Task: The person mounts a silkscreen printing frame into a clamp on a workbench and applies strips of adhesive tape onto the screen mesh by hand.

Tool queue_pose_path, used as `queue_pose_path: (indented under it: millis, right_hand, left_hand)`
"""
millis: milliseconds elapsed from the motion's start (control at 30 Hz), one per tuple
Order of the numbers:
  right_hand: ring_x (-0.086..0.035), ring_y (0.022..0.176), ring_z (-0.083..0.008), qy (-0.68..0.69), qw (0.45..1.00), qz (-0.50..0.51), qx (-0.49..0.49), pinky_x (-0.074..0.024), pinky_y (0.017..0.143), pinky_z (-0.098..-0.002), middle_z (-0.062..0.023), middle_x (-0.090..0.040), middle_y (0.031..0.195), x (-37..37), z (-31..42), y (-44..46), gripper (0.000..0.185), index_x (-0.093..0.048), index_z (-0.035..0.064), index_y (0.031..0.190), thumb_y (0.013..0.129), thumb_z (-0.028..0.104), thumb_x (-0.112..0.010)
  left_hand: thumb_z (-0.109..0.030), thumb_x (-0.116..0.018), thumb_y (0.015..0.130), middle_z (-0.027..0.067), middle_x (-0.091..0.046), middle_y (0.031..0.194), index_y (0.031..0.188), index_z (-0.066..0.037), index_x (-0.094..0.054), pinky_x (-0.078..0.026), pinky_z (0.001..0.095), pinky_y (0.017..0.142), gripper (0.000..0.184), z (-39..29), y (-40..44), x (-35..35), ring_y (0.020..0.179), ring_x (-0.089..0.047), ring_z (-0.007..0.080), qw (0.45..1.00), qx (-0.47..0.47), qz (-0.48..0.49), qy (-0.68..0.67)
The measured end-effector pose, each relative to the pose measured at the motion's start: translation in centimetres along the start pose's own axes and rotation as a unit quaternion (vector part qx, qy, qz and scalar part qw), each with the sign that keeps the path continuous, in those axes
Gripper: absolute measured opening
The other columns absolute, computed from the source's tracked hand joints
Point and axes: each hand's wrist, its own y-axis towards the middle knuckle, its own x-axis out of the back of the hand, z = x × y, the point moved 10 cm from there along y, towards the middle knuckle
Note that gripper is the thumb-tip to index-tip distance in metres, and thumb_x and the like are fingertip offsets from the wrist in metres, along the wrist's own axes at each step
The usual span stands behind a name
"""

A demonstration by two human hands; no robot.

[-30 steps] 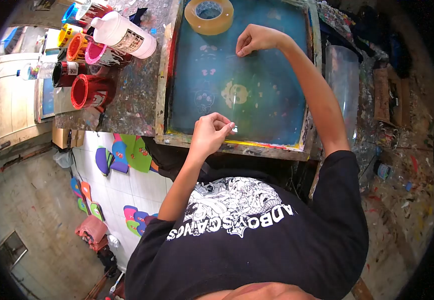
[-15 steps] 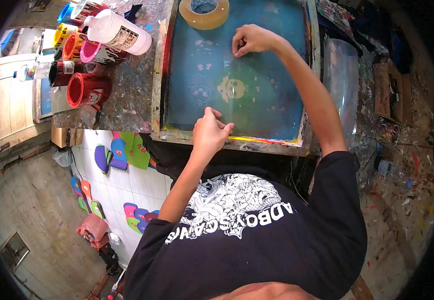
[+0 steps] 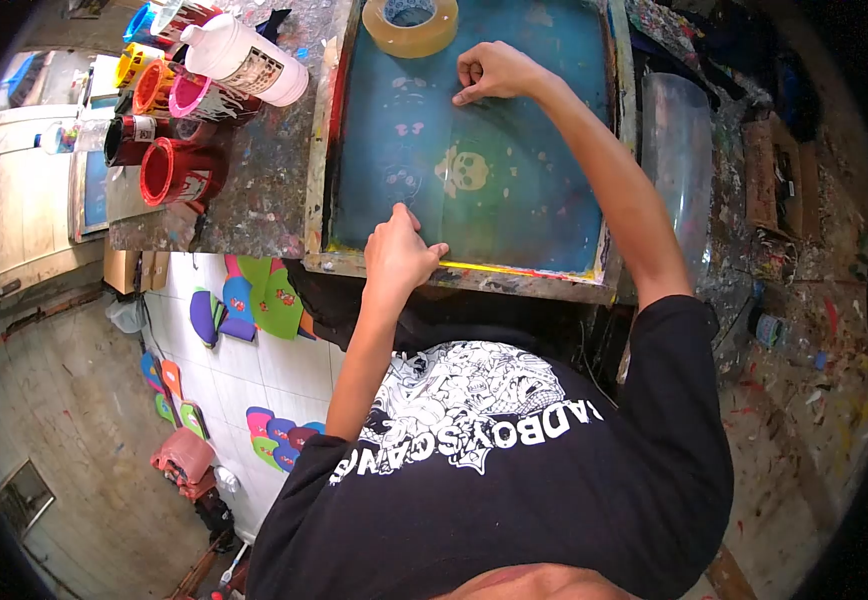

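Note:
My left hand [image 3: 401,255] is over the near edge of a printing screen [image 3: 544,230], its index finger and thumb at the sides of a faint see-through strip of clear tape [image 3: 422,222]. Farther up the screen, my right hand [image 3: 494,75] is curled, thumb and fingertips pinched at what looks like the strip's far end. The tape is hard to make out against the blue-green mesh. A pale skull design [image 3: 462,170] and smaller shapes show in the mesh. On its far part lies a roll of clear tape [image 3: 424,42], just left of my right hand.
Several open paint cans, including a red one [image 3: 169,172], crowd the bench [image 3: 254,190] at left beside a white bottle [image 3: 254,65]. A clear plastic cylinder [image 3: 676,160] lies right of the wooden frame [image 3: 316,150]. Colourful cut shapes [image 3: 276,300] rest on the white-tiled floor.
My left hand has moved left along the screen's near edge. My right hand has shifted slightly left and away from me. The tape roll stays on the screen.

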Motion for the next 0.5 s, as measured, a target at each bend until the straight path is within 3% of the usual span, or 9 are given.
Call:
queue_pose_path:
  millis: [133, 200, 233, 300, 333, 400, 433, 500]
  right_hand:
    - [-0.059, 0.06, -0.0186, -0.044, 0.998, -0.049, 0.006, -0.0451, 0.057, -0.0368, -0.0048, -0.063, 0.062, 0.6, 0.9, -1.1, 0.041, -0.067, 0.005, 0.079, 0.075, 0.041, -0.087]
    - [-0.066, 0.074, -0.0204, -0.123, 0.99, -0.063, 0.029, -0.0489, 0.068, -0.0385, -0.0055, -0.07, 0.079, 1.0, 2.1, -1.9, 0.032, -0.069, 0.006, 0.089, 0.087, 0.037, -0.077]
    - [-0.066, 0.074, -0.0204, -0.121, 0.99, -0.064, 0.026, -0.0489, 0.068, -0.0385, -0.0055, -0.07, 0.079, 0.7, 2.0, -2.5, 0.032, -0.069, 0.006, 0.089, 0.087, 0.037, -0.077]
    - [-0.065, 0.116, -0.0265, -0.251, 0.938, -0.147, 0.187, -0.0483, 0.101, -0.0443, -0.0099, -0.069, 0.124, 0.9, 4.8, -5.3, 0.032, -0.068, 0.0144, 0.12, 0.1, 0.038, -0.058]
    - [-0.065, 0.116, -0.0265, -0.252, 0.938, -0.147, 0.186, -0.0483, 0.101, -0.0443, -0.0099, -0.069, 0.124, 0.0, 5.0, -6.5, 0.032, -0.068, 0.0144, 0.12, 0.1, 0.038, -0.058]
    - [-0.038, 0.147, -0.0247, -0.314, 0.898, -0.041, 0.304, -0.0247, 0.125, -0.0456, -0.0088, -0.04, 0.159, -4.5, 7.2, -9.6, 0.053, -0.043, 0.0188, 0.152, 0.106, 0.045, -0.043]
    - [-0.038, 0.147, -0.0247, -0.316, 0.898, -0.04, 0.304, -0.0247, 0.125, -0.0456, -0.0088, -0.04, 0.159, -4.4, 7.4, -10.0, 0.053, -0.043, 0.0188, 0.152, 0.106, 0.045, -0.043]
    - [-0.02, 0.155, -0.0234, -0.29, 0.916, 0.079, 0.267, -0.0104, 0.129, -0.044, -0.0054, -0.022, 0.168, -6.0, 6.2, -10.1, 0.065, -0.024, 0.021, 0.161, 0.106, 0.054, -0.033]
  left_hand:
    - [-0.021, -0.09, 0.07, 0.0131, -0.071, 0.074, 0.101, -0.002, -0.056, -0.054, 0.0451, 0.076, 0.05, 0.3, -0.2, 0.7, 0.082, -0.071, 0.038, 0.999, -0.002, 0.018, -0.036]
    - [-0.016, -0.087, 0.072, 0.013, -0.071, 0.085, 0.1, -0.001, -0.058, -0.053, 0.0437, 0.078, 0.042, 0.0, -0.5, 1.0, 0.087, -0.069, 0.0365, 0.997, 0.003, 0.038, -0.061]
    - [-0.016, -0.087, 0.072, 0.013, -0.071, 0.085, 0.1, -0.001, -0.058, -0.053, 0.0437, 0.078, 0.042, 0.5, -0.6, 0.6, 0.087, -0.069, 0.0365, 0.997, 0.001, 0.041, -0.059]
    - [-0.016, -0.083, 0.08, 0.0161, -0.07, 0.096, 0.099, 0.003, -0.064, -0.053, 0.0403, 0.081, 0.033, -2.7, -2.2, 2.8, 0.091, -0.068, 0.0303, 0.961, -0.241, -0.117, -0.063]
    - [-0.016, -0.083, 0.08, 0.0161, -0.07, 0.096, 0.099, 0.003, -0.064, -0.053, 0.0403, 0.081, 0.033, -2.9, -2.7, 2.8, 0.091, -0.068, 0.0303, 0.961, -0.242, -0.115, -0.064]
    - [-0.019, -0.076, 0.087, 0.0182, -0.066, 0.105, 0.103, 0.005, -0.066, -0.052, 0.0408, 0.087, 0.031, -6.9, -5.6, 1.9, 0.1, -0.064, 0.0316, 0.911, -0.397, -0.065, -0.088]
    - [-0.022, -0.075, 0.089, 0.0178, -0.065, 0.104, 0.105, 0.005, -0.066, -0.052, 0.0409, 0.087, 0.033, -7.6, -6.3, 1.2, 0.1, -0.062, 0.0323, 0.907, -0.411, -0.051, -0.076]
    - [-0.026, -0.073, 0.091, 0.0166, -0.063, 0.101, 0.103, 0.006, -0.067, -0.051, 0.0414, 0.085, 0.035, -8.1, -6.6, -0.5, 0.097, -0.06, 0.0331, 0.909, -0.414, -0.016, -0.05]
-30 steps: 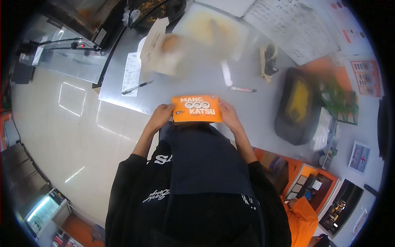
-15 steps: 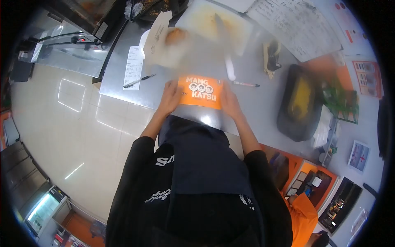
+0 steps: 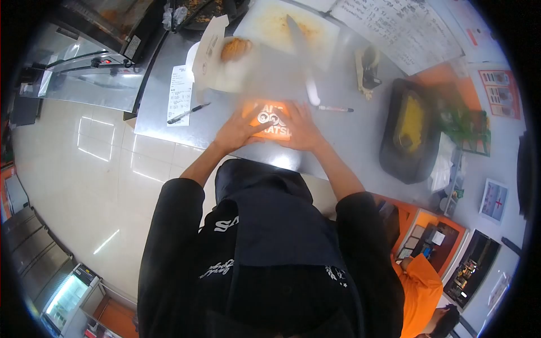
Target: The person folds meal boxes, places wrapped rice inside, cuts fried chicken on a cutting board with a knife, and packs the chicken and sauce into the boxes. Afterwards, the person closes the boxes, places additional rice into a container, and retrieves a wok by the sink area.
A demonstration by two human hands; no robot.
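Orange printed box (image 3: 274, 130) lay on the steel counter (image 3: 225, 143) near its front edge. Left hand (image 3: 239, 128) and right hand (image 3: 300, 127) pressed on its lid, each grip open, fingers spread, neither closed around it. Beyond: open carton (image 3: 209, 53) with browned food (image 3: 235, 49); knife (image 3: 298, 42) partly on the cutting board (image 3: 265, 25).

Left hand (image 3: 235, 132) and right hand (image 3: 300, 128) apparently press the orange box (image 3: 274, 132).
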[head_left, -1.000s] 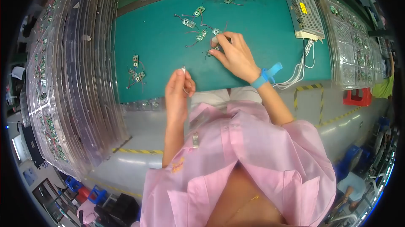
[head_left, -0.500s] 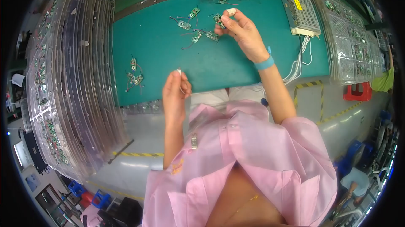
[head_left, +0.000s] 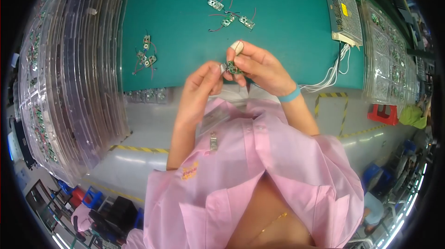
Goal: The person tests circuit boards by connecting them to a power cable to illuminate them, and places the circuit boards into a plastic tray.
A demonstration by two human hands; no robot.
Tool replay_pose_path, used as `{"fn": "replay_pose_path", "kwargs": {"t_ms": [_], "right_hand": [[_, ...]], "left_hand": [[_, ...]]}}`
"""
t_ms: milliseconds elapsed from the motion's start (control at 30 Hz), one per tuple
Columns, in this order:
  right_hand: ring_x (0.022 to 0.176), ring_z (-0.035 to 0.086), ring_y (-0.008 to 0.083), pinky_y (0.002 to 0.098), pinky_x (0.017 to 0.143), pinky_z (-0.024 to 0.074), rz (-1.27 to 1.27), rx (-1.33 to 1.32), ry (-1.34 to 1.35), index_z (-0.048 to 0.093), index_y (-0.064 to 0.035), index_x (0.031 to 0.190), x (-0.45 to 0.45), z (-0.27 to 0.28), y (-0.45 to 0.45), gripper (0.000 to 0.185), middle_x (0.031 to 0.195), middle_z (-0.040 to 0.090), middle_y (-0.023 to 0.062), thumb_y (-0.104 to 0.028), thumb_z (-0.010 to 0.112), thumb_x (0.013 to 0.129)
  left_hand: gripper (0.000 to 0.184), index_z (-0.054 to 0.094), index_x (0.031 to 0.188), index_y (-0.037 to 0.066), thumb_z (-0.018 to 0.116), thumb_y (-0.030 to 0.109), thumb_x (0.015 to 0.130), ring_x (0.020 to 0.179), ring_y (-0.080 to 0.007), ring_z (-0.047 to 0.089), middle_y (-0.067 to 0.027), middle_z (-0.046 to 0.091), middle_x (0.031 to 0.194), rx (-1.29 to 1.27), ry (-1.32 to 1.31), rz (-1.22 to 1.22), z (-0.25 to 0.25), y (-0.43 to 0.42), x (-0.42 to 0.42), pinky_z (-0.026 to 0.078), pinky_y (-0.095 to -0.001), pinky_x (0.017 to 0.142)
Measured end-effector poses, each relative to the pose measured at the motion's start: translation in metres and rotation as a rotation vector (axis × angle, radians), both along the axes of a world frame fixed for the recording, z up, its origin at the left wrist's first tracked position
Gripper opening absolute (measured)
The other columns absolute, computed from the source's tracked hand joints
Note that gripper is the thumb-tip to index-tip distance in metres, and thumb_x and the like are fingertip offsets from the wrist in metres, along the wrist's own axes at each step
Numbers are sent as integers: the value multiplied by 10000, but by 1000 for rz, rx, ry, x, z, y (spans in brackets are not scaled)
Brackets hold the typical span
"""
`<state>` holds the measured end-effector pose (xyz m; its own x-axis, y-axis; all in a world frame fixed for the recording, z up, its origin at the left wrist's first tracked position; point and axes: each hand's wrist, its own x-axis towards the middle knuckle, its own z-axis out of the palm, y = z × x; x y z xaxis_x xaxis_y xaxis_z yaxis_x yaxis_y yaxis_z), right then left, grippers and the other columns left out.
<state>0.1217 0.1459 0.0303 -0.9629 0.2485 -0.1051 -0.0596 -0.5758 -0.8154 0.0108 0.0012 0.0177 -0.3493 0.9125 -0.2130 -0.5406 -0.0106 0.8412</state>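
I'm seeing right grip [head_left: 266,70] pinching board [head_left: 232,68] closed, left grip [head_left: 200,84] pinching pale tip [head_left: 223,68]. Board's likely feeling light, stiff, fragile; edges are giving safest hold.

no text readable for certain. yellow label [head_left: 344,9] sits on the perforated face of the metal box [head_left: 346,24] at the right of the bench [head_left: 185,40]; print too small to read. yellow-orange mark [head_left: 190,170] on the left chest of the pink shirt [head_left: 250,156] looks like a short line of letters with shapes around it, too blurred to spell out. black-and-yellow striped tape [head_left: 332,94] on the floor [head_left: 329,124], bent round corners on the right, another strip [head_left: 141,149] on the left; no wording legible on either. no brand or number i can make out.
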Motion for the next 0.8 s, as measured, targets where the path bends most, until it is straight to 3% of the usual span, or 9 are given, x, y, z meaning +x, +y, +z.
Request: {"fn": "replay_pose_path", "kwargs": {"t_ms": [367, 533, 667, 800], "right_hand": [[651, 477, 74, 186, 548, 373, 52, -6, -40, 537, -68, 1009, -4, 5, -2, 116, 837, 544, 19, -153, 496, 940], [654, 462, 68, 182, 578, 372, 42, 188, -60, 528, -75, 1015, -4, 7, -2, 121, 829, 518, -5, -165, 471, 958], [657, 454, 66, 181, 609, 376, 200, 540, -204, 521, -81, 1023, -1, 6, 4, 124, 833, 516, -9, -171, 455, 970], [643, 443, 76, 196, 579, 384, 203, 425, -159, 534, -73, 960, -3, 7, 4, 194, 775, 511, -5, -249, 455, 976]], "left_hand": [[241, 587, 857, 48, 468, 230, 963, 583, -32, 319, 27, 498, 689, -40, 41, 25, 12, -5, -1, 251, -172, 533], [234, 574, 839, 55, 470, 225, 961, 588, -36, 323, 37, 482, 684, -103, 141, -18, 10, -9, -7, 264, -176, 547], [196, 525, 888, 65, 461, 229, 976, 592, -53, 303, -21, 549, 757, -108, 135, -87, 6, -13, -11, 264, -202, 553], [179, 523, 894, 61, 473, 214, 971, 593, -60, 306, -20, 531, 738, -55, 49, -56, 2, -16, -8, 271, -206, 558]]}}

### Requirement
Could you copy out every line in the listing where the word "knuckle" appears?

### Answer to this task
Point and axes: each hand's wrist, its own y-axis towards the middle knuckle, its own x-axis out of the back of the hand, z = x × y, the point moved 10 cm from there along y, towards the middle knuckle
`<state>` holds the measured end-effector pose (xyz m; its own x-axis, y-axis; all in a world frame fixed for the recording, z up, its origin at the left wrist's first tracked position; point and axes: each hand's wrist, its own x-axis towards the middle knuckle, its own z-axis out of the palm, y = z × x; x y z xaxis_x xaxis_y xaxis_z yaxis_x yaxis_y yaxis_z), right then left, grippers and the other columns left out.

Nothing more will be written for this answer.